**PROBLEM STATEMENT:** This task calls for every entry below to be repeated exactly, without the pictures.
----- RECORDED DATA
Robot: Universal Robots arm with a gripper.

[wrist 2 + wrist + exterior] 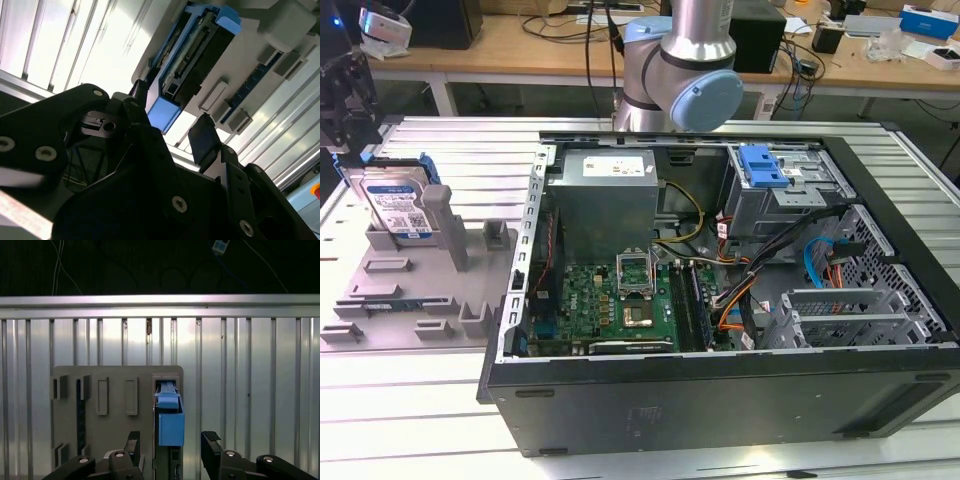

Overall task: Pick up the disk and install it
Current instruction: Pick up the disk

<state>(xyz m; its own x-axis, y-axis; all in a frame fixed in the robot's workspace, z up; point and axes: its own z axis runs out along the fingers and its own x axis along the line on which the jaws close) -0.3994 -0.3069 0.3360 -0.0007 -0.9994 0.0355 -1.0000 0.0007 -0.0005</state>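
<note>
Black two-fingered hand [171,447], released, in the first wrist view: fingers [211,444] spread to either side of the flat silver metal disk in its blue plastic frame [170,426], with a gap showing on both sides. No grip yet, by that look. In the exterior view, poised just above the disk [398,205] at that view's far left. Disk standing on edge in a slot of a grey moulded plastic holder [415,285], white-and-blue label turned toward the exterior camera, on the ribbed aluminium desk [450,150]. Just beside the holder, toward the exterior view's right, a large open black computer case [720,400] lying on its side. Inside it, a green circuit board [610,300], a grey metal power supply box [605,195] and, at the far corner, a grey metal drive cage [790,200] topped by a small blue plastic latch piece [763,165]. Judged as early in the task: hand lined up over the disk, pick-up not begun, disk well apart from the case. Closing, lifting, carrying and seating inside the case all left to do. No telling from these views of the intended bay.
</note>
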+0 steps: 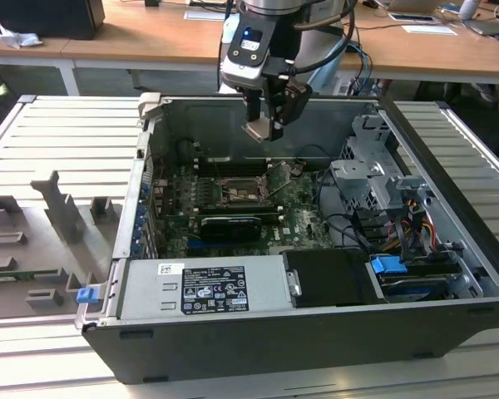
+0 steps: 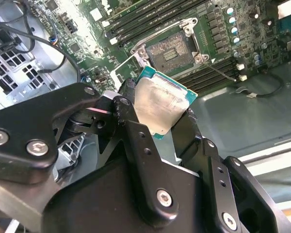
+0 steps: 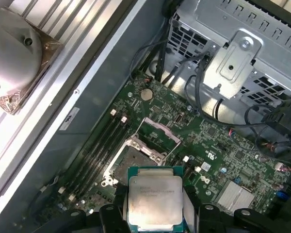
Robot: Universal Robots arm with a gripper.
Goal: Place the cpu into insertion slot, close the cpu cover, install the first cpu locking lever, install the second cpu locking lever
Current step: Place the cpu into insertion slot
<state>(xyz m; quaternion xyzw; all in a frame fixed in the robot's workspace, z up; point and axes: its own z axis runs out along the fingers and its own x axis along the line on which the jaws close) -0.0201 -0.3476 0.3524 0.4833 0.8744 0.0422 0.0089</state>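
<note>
Square pale-silver cpu (image 3: 153, 199), green-rimmed

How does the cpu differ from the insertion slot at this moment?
The cpu has a pale metal top; the insertion slot is a dark recess. The cpu is held in the gripper above the motherboard; the insertion slot sits on it, uncovered and empty. Both are square.

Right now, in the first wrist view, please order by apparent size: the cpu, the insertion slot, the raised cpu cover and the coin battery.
1. cpu: largest, though it is nearest the camera.
2. insertion slot and cpu cover: these look alike, and the cpu hides part of the slot, so they are not ranked.
3. coin battery: smallest.
</note>
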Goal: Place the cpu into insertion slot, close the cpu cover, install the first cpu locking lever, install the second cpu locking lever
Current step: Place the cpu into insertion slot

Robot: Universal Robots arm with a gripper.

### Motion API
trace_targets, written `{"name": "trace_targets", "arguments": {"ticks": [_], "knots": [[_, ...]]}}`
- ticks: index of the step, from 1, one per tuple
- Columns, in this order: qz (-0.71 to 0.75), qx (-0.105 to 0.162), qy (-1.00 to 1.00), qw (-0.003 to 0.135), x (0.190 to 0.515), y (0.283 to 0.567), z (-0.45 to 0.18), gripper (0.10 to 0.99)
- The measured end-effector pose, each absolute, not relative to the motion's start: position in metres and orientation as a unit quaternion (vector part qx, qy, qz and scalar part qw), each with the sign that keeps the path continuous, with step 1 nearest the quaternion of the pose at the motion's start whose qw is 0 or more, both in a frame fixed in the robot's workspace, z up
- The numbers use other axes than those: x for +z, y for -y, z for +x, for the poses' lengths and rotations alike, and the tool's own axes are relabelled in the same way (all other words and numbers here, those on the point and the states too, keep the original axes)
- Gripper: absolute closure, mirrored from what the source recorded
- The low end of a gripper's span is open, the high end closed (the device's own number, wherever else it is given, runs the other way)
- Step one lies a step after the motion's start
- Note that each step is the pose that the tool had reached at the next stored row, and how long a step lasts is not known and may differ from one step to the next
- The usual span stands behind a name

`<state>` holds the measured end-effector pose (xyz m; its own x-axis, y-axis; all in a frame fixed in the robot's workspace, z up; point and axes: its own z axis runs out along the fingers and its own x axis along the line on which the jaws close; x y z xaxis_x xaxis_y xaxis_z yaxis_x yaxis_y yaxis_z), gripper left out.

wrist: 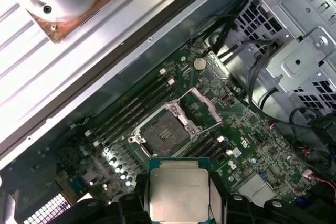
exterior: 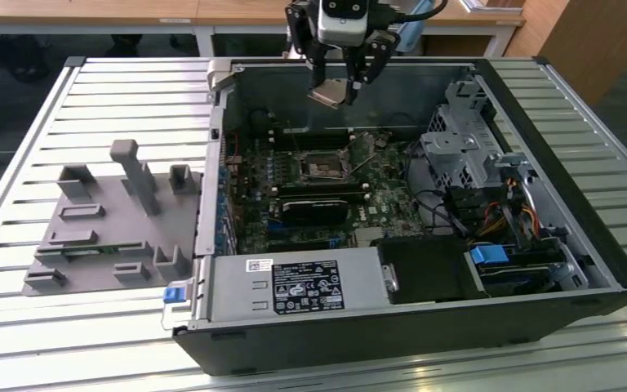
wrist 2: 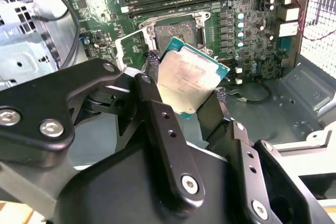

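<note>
The cpu [wrist: 178,195] is held clamped in the end effector [exterior: 341,86] above the empty socket [wrist: 164,132], its cover [wrist: 207,103] raised; insertion, cover-closing and both levers are judged undone.

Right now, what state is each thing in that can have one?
pincer, shut on the cpu
cpu, held in the air, not yet seated
cpu cover, swung up open
insertion slot, uncovered, empty
computer case, side open

Workshop: slatted bench [exterior: 128,82], open computer [exterior: 401,339]
</note>
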<state>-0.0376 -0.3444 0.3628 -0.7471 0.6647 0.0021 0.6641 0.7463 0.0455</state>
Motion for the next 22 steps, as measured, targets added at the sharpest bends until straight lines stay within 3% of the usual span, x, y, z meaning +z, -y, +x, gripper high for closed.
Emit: {"name": "trace_targets", "arguments": {"ticks": [22], "knots": [[0.453,0.015,-0.891,0.012,0.3614,0.3442,-0.0376,0.545]]}}
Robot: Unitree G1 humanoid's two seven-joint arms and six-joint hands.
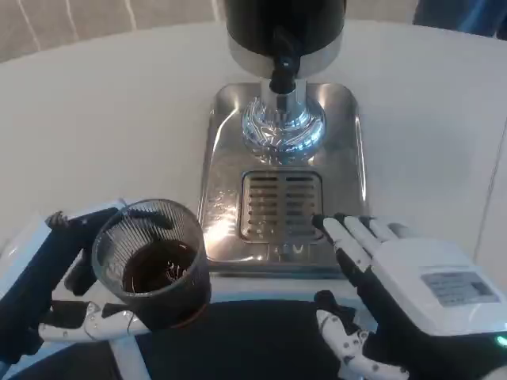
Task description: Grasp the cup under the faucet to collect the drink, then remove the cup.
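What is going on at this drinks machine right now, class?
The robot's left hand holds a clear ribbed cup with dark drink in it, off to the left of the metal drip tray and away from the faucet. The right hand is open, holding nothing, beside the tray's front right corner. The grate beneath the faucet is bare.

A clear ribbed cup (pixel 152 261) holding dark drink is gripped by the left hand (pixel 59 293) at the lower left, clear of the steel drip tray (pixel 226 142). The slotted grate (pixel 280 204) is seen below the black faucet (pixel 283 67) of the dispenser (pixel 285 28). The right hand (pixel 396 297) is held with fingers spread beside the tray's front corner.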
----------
**SOLUTION BELOW:**
Robot: Universal Robots arm with a gripper.

[wrist 2 + wrist + exterior] 

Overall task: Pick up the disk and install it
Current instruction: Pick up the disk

<state>(xyz m; its own x-axis, y-axis; all in a frame fixed in the robot's workspace, z up; point and axes: its own z axis runs out along the fingers and its own x axis along the line on which the jaws close) -0.3994 -0.3069 0.3360 -0.0007 -0.9994 0.0355 -1.0000 0.0007 -0.0005</state>
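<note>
Black two-fingered hand [171,447], released, in the first wrist view: fingers [211,444] spread to either side of the flat silver metal disk in its blue plastic frame [170,426], with a gap showing on both sides. No grip yet, by that look. In the exterior view, poised just above the disk [398,205] at that view's far left. Disk standing on edge in a slot of a grey moulded plastic holder [415,285], white-and-blue label turned toward the exterior camera, on the ribbed aluminium desk [450,150]. Just beside the holder, toward the exterior view's right, a large open black computer case [720,400] lying on its side. Inside it, a green circuit board [610,300], a grey metal power supply box [605,195] and, at the far corner, a grey metal drive cage [790,200] topped by a small blue plastic latch piece [763,165]. Judged as early in the task: hand lined up over the disk, pick-up not begun, disk well apart from the case. Closing, lifting, carrying and seating inside the case all left to do. No telling from these views of the intended bay.
</note>
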+0 steps: 
+0 steps: 
+0 steps: 
Robot: Universal Robots arm with a gripper.
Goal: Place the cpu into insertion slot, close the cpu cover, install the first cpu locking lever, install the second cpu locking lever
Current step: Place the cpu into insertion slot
<state>(xyz m; quaternion xyzw; all in a frame fixed in the robot's workspace, z up; point and axes: its own z axis runs out along the fingers and its own x axis along the line on which the jaws close) -0.0201 -0.3476 0.3524 0.4833 0.8744 0.0422 0.0089</state>
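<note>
Square pale-silver cpu (image 3: 153, 199), green-rimmed

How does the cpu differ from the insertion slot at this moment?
The cpu has a pale metal top; the insertion slot is a dark recess. The cpu is held in the gripper above the motherboard; the insertion slot sits on it, uncovered and empty. Both are square.

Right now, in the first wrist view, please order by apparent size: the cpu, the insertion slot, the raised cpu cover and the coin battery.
1. cpu: largest, though it is nearest the camera.
2. insertion slot and cpu cover: these look alike, and the cpu hides part of the slot, so they are not ranked.
3. coin battery: smallest.
</note>
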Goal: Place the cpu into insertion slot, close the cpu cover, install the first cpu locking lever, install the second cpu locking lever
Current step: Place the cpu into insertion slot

Robot: Universal Robots arm with a gripper.

### Motion API
trace_targets, written `{"name": "trace_targets", "arguments": {"ticks": [_], "knots": [[_, ...]]}}`
- ticks: index of the step, from 1, one per tuple
- Columns, in this order: qz (-0.71 to 0.75), qx (-0.105 to 0.162), qy (-1.00 to 1.00), qw (-0.003 to 0.135), x (0.190 to 0.515), y (0.283 to 0.567), z (-0.45 to 0.18), gripper (0.10 to 0.99)
- The measured end-effector pose, each absolute, not relative to the motion's start: position in metres and orientation as a unit quaternion (vector part qx, qy, qz and scalar part qw), each with the sign that keeps the path continuous, with step 1 nearest the quaternion of the pose at the motion's start whose qw is 0 or more, both in a frame fixed in the robot's workspace, z up
- The numbers use other axes than those: x for +z, y for -y, z for +x, for the poses' lengths and rotations alike, and the tool's own axes are relabelled in the same way (all other words and numbers here, those on the point and the states too, keep the original axes)
- Gripper: absolute closure, mirrored from what the source recorded
- The low end of a gripper's span is open, the high end closed (the device's own number, wherever else it is given, runs the other way)
- Step one lies a step after the motion's start
- Note that each step is the pose that the tool had reached at the next stored row, and how long a step lasts is not known and may differ from one step to the next
- The usual span stands behind a name

`<state>` holds the measured end-effector pose (xyz m; its own x-axis, y-axis; all in a frame fixed in the robot's workspace, z up; point and axes: its own z axis runs out along the fingers and its own x axis along the line on which the jaws close; x y z xaxis_x xaxis_y xaxis_z yaxis_x yaxis_y yaxis_z), gripper left out.

wrist: 
exterior: 
wrist 2: 

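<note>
The cpu [wrist: 178,195] is held clamped in the end effector [exterior: 341,86] above the empty socket [wrist: 164,132], its cover [wrist: 207,103] raised; insertion, cover-closing and both levers are judged undone.

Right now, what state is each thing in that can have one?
pincer, shut on the cpu
cpu, held in the air, not yet seated
cpu cover, swung up open
insertion slot, uncovered, empty
computer case, side open

Workshop: slatted bench [exterior: 128,82], open computer [exterior: 401,339]
</note>
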<state>-0.0376 -0.3444 0.3628 -0.7471 0.6647 0.0021 0.6641 0.7463 0.0455</state>
Motion for the next 22 steps, as measured, targets added at the sharpest bends until straight lines stay within 3% of the usual span, x, y, z meaning +z, -y, +x, gripper high for closed.
Emit: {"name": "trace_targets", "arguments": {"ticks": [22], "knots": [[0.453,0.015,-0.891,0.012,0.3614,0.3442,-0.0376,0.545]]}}
Robot: Unitree G1 humanoid's two seven-joint arms and six-joint hands.
Task description: Grasp the cup under the faucet to collect the drink, then remove the cup.
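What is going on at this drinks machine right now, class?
The robot's left hand holds a clear ribbed cup with dark drink in it, off to the left of the metal drip tray and away from the faucet. The right hand is open, holding nothing, beside the tray's front right corner. The grate beneath the faucet is bare.

A clear ribbed cup (pixel 152 261) holding dark drink is gripped by the left hand (pixel 59 293) at the lower left, clear of the steel drip tray (pixel 226 142). The slotted grate (pixel 280 204) is seen below the black faucet (pixel 283 67) of the dispenser (pixel 285 28). The right hand (pixel 396 297) is held with fingers spread beside the tray's front corner.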

No further output is required for this exercise.